WITH THE football World Cup getting closer, attention is being paid to getting South Africa's vocabulary right. We have to show we are at the cutting edge of modernity and political correctness. It simply would not do for hundreds of thousands of visitors to arrive here to find this is one of those archaic places where a spade is called a spade, not an instrument of manual excavation.

A glossary of new job titles has come this way:

·      Murderer: Population Stabiliser

·      Beggar: Financial Gatherer

·      Cleaner: Hygiene Specialist

·      Rapist: Senior Practitioner in Sexual Practices

·      Gardener: Landscape Executive

·      Housemaid: Family Environs Upkeep Manager

·      Receptionist:Front Office Manager/Office Access Control Specialist

·      Messenger: Business Communications Conveyer

·      Tealady: Refreshment Overseer

·      Garbage Collector: Public Sanitation Technician

·      Watchman: Theft Prevention and Surveillance Officer or Wealth Distribution Prevention Officer

·      Prostitute : Practical Sexual Relations Officer

·      Thief: Wealth Distribution Officer

·      Driver: Automobile Propulsion Specialist

·      Cook: Food Preparation Officer

Totally bonkers

THE BRITS are about to go into an election which the Tories – presently in opposition – are likely to win, not because of their particular brilliance but because of the buggeration factor, which is one of the most powerful forces in politics.

The Tories are campaigning in part on a platform of support for the institution of marriage – tax breaks for married couples, to counter the many disincentives to marriage such as financial support for single mothers.

Labour now accuse the Tories of "social engineering". Support for marriage and the family unit is social engineering? Where do these fellows start out? If some of our politicos are weird, some of theirs are totally bonkers.

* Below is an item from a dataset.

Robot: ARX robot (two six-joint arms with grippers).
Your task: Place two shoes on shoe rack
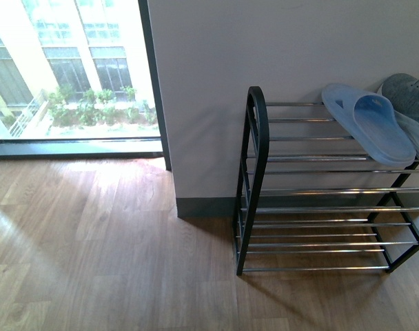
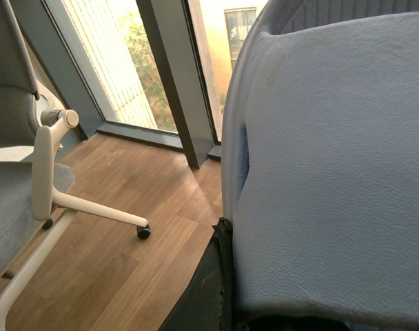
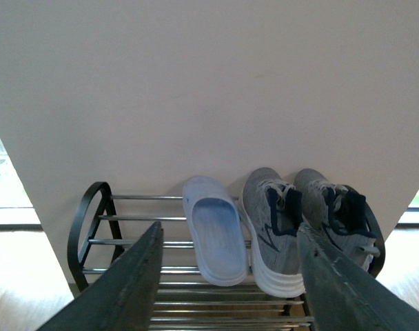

At least nobody can accuse Jacob Zuma of discouraging marriage.

More on marriage

JUST after his marriage, Phillip Webb, aged 24, of Birmingham, confessed to his 22-year-old bride that he had never actually got around to divorcing his first wife.

After hearing this, according to Bill Bryson's Bizarre World (Warner Books), his bride burst into tears and left him. Mr Webb thereupon learned that his first wife had divorced him without letting him know, so he wasn't a bigamist after all. At last report he was still looking for his second wife.

Tailpiece

 

A WOMAN spots a big, beautiful parrot in a pet shop. A sign on the cage says R50.

"Why so little?" she asks.

The pet shop owner looks embarrassed. "This bird was brought up in a brothel and sometimes it says some pretty vulgar stuff."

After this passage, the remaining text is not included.